EXTRACTED DATA section start

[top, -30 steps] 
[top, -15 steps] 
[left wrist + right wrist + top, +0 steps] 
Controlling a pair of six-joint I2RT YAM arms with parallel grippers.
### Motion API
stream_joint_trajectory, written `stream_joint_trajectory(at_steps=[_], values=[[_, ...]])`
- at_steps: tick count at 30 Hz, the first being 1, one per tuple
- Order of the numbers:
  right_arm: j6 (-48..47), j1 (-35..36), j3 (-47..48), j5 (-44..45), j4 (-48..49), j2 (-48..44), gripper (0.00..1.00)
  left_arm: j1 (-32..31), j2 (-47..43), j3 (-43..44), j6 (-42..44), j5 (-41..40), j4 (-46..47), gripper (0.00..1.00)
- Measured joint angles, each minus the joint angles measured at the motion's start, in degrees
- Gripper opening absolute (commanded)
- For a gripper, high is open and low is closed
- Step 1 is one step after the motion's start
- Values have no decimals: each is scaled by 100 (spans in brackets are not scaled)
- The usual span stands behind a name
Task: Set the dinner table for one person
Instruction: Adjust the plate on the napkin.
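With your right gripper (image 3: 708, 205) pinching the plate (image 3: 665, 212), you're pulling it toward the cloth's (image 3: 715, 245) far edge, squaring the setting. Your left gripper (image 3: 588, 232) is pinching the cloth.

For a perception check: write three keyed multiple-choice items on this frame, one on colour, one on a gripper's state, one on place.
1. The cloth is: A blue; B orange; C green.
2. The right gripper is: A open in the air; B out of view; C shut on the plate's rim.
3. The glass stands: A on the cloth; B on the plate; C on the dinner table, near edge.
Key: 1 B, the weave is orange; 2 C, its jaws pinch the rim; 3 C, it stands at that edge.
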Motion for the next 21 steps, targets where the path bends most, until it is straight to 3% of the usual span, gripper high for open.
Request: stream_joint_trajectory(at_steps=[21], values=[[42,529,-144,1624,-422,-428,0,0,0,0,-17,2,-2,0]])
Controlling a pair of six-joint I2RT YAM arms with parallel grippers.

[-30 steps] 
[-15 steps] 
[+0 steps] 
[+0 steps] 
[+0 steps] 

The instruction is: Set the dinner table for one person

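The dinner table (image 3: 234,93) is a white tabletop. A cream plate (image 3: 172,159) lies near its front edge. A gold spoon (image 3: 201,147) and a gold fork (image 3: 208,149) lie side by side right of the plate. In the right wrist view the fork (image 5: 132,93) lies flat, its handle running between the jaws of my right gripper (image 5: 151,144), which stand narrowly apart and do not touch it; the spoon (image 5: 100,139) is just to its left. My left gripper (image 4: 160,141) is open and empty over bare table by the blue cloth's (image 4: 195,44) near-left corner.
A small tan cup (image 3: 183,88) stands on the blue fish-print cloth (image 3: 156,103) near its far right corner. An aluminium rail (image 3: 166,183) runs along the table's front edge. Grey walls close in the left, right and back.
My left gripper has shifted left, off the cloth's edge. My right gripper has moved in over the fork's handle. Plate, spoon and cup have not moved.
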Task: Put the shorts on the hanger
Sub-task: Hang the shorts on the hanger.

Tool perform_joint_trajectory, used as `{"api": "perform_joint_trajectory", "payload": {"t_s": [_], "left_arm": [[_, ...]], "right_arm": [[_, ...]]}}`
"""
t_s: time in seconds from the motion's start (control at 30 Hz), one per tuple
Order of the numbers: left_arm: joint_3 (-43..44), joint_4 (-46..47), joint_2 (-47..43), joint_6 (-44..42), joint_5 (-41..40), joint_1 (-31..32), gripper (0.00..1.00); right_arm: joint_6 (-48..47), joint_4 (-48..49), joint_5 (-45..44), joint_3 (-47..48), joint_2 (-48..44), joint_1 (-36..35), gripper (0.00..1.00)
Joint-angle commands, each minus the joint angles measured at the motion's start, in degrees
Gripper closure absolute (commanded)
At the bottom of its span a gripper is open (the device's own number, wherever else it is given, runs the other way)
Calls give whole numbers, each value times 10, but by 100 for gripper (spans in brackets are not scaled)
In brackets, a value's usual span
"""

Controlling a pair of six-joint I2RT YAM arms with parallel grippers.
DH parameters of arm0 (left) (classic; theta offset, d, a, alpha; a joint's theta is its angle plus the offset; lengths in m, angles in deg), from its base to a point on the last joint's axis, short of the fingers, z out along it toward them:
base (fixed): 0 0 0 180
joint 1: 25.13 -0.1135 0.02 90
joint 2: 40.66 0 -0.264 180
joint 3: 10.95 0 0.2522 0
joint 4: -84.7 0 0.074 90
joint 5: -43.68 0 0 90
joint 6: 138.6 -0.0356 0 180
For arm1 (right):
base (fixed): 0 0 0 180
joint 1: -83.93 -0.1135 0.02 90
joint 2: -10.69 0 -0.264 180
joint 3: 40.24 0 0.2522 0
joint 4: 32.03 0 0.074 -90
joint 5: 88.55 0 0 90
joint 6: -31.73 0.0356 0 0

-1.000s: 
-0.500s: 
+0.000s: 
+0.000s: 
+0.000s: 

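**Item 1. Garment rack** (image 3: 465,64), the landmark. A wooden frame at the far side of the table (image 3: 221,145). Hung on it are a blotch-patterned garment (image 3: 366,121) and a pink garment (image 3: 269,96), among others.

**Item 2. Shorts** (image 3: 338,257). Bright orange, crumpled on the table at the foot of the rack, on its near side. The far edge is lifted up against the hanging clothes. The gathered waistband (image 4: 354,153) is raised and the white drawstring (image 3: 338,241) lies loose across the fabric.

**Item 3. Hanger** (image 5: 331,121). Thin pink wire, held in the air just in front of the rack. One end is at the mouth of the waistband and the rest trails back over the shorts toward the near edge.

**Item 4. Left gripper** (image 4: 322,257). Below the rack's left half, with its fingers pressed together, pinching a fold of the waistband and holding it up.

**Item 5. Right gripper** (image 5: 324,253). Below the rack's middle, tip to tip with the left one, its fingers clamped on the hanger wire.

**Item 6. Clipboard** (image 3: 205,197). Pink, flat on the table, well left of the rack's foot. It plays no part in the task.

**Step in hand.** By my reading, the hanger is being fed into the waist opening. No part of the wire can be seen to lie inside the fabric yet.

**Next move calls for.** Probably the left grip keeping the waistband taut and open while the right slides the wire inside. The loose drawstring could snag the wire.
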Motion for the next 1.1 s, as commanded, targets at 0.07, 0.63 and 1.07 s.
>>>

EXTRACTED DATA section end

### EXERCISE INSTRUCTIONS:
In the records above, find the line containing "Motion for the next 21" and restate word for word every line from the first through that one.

### RESULT FOR THIS EXERCISE:
[top, -30 steps] 
[top, -15 steps] 
[left wrist + right wrist + top, +0 steps] 
Controlling a pair of six-joint I2RT YAM arms with parallel grippers.
### Motion API
stream_joint_trajectory, written `stream_joint_trajectory(at_steps=[_], values=[[_, ...]])`
- at_steps: tick count at 30 Hz, the first being 1, one per tuple
- Order of the numbers:
  right_arm: j6 (-48..47), j1 (-35..36), j3 (-47..48), j5 (-44..45), j4 (-48..49), j2 (-48..44), gripper (0.00..1.00)
  left_arm: j1 (-32..31), j2 (-47..43), j3 (-43..44), j6 (-42..44), j5 (-41..40), j4 (-46..47), gripper (0.00..1.00)
- Measured joint angles, each minus the joint angles measured at the motion's start, in degrees
- Gripper opening absolute (commanded)
- For a gripper, high is open and low is closed
- Step 1 is one step after the motion's start
- Values have no decimals: each is scaled by 100 (spans in brackets are not scaled)
- The usual span stands behind a name
Task: Set the dinner table for one person
Instruction: Adjust the plate on the napkin.
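With your right gripper (image 3: 708, 205) pinching the plate (image 3: 665, 212), you're pulling it toward the cloth's (image 3: 715, 245) far edge, squaring the setting. Your left gripper (image 3: 588, 232) is pinching the cloth.

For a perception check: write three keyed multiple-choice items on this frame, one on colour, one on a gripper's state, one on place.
1. The cloth is: A blue; B orange; C green.
2. The right gripper is: A open in the air; B out of view; C shut on the plate's rim.
3. The glass stands: A on the cloth; B on the plate; C on the dinner table, near edge.
Key: 1 B, the weave is orange; 2 C, its jaws pinch the rim; 3 C, it stands at that edge.
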Motion for the next 21 steps, targets where the path bends most, until it is straight to 3% of the usual span, gripper high for open.

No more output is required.